• [Exercise requirements]: Print all the records exactly, please.

━━━━━━━━━━

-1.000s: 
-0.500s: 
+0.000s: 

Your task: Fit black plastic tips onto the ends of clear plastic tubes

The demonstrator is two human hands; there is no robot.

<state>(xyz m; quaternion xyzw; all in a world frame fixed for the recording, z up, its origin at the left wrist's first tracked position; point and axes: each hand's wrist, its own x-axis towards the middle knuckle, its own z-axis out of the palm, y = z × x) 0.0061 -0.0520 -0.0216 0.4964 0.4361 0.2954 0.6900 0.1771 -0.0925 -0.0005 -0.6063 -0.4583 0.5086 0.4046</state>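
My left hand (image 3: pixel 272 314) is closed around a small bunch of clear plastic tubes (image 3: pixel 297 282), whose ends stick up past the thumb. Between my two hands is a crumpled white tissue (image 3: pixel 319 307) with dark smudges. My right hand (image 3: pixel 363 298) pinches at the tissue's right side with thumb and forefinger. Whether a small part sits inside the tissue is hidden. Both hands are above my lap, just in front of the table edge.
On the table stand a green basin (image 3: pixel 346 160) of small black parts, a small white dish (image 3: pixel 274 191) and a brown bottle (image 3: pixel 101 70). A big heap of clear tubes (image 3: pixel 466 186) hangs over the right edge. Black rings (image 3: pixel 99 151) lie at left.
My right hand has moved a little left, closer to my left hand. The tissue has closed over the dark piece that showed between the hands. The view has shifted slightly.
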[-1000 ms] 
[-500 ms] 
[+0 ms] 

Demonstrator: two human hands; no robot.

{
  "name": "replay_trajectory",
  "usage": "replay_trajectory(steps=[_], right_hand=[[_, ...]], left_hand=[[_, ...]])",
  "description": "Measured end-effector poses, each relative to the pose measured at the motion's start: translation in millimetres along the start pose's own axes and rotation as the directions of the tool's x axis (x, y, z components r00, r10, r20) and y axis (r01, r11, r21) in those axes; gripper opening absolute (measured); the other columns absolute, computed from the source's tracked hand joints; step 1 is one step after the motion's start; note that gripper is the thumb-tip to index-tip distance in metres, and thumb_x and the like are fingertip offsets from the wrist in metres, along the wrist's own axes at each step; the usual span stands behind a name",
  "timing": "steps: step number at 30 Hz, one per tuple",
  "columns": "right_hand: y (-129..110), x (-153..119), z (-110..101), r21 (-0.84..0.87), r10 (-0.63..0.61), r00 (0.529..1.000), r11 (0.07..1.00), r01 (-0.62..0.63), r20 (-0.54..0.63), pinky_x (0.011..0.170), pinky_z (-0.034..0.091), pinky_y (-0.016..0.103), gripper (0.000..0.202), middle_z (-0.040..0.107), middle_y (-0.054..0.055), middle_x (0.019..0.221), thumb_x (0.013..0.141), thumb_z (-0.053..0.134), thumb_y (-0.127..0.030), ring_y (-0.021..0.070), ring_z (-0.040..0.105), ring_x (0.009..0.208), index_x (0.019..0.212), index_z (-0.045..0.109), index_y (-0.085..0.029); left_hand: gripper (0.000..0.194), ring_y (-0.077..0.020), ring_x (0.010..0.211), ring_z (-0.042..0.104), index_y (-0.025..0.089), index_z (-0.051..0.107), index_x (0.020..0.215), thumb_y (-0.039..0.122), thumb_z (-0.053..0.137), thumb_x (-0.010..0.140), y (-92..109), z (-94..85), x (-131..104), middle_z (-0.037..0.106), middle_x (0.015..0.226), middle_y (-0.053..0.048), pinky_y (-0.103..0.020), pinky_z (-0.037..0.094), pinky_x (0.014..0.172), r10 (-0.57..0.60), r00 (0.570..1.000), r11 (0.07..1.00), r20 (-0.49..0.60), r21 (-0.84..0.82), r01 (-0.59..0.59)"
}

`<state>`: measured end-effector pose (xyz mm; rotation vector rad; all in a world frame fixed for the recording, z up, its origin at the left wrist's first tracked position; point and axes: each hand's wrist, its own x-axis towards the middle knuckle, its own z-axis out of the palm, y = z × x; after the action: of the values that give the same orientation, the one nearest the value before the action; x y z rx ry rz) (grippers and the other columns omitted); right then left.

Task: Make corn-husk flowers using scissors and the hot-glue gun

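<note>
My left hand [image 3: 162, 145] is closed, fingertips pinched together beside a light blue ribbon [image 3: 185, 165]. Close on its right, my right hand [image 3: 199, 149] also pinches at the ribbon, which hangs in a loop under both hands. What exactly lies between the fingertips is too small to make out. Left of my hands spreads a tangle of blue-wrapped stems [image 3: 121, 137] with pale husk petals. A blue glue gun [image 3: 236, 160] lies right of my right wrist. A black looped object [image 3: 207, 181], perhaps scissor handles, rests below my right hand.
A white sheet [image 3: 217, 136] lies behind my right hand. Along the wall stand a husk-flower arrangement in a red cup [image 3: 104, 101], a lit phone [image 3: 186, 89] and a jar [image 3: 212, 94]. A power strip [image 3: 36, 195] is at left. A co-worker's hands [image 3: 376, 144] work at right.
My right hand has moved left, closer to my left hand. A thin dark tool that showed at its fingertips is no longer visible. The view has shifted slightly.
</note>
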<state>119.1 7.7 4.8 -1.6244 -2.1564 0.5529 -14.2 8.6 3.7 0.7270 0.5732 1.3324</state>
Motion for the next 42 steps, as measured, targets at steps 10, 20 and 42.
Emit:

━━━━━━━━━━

• [Answer space]:
-1.000s: 
-0.500s: 
+0.000s: 

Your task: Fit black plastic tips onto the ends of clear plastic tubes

The demonstrator is two human hands; there is no robot.

<state>(xyz m; quaternion xyzw; all in a world frame fixed for the recording, z up, its origin at the left wrist's first tracked position; point and axes: each hand's wrist, its own x-axis towards the middle knuckle, its own z-axis out of the palm, y = z × x) 0.0061 -0.0520 -0.0216 0.4964 0.4361 0.2954 0.6900 0.1771 -0.0925 -0.0005 -0.6063 -0.4583 0.5086 0.4046</state>
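My left hand (image 3: pixel 272 314) is closed around a small bunch of clear plastic tubes (image 3: pixel 297 282), whose ends stick up past the thumb. Between my two hands is a crumpled white tissue (image 3: pixel 319 307) with dark smudges. My right hand (image 3: pixel 363 298) pinches at the tissue's right side with thumb and forefinger. Whether a small part sits inside the tissue is hidden. Both hands are above my lap, just in front of the table edge.
On the table stand a green basin (image 3: pixel 346 160) of small black parts, a small white dish (image 3: pixel 274 191) and a brown bottle (image 3: pixel 101 70). A big heap of clear tubes (image 3: pixel 466 186) hangs over the right edge. Black rings (image 3: pixel 99 151) lie at left.
My right hand has moved a little left, closer to my left hand. The tissue has closed over the dark piece that showed between the hands. The view has shifted slightly.
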[-1000 ms] 
[-500 ms] 
[+0 ms] 

Demonstrator: two human hands; no robot.

{
  "name": "replay_trajectory",
  "usage": "replay_trajectory(steps=[_], right_hand=[[_, ...]], left_hand=[[_, ...]])",
  "description": "Measured end-effector poses, each relative to the pose measured at the motion's start: translation in millimetres along the start pose's own axes and rotation as the directions of the tool's x axis (x, y, z components r00, r10, r20) and y axis (r01, r11, r21) in those axes; gripper opening absolute (measured); the other columns absolute, computed from the source's tracked hand joints; step 1 is one step after the motion's start; note that gripper is the thumb-tip to index-tip distance in metres, and thumb_x and the like are fingertip offsets from the wrist in metres, along the wrist's own axes at each step; the usual span stands behind a name",
  "timing": "steps: step number at 30 Hz, one per tuple",
  "columns": "right_hand: y (-129..110), x (-153..119), z (-110..101), r21 (-0.84..0.87), r10 (-0.63..0.61), r00 (0.529..1.000), r11 (0.07..1.00), r01 (-0.62..0.63), r20 (-0.54..0.63), pinky_x (0.011..0.170), pinky_z (-0.034..0.091), pinky_y (-0.016..0.103), gripper (0.000..0.202), middle_z (-0.040..0.107), middle_y (-0.054..0.055), middle_x (0.019..0.221), thumb_x (0.013..0.141), thumb_z (-0.053..0.134), thumb_y (-0.127..0.030), ring_y (-0.021..0.070), ring_z (-0.040..0.105), ring_x (0.009..0.208), index_x (0.019..0.212), index_z (-0.045..0.109), index_y (-0.085..0.029); left_hand: gripper (0.000..0.194), ring_y (-0.077..0.020), ring_x (0.010..0.211), ring_z (-0.042..0.104), index_y (-0.025..0.089), index_z (-0.051..0.107), index_x (0.020..0.215), thumb_y (-0.039..0.122), thumb_z (-0.053..0.137), thumb_x (-0.010..0.140), y (-92..109), z (-94..85), x (-131..104), middle_z (-0.037..0.106), middle_x (0.015..0.226), middle_y (-0.053..0.048), pinky_y (-0.103..0.020), pinky_z (-0.037..0.094), pinky_x (0.014..0.172), r10 (-0.57..0.60), r00 (0.570..1.000), r11 (0.07..1.00), r20 (-0.49..0.60), r21 (-0.84..0.82), r01 (-0.59..0.59)"
}

`<state>`: measured end-effector pose (xyz mm; rotation vector rad; all in a world frame fixed for the recording, z up, its origin at the left wrist's first tracked position; point and axes: each hand's wrist, its own x-axis towards the middle knuckle, its own z-axis out of the palm, y = z × x; after the action: of the values that give the same orientation, the one nearest the value before the action; x y z rx ry rz) (grippers and the other columns omitted); right then left.

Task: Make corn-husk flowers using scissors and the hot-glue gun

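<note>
My left hand [image 3: 162, 145] is closed, fingertips pinched together beside a light blue ribbon [image 3: 185, 165]. Close on its right, my right hand [image 3: 199, 149] also pinches at the ribbon, which hangs in a loop under both hands. What exactly lies between the fingertips is too small to make out. Left of my hands spreads a tangle of blue-wrapped stems [image 3: 121, 137] with pale husk petals. A blue glue gun [image 3: 236, 160] lies right of my right wrist. A black looped object [image 3: 207, 181], perhaps scissor handles, rests below my right hand.
A white sheet [image 3: 217, 136] lies behind my right hand. Along the wall stand a husk-flower arrangement in a red cup [image 3: 104, 101], a lit phone [image 3: 186, 89] and a jar [image 3: 212, 94]. A power strip [image 3: 36, 195] is at left. A co-worker's hands [image 3: 376, 144] work at right.
My right hand has moved left, closer to my left hand. A thin dark tool that showed at its fingertips is no longer visible. The view has shifted slightly.
</note>
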<state>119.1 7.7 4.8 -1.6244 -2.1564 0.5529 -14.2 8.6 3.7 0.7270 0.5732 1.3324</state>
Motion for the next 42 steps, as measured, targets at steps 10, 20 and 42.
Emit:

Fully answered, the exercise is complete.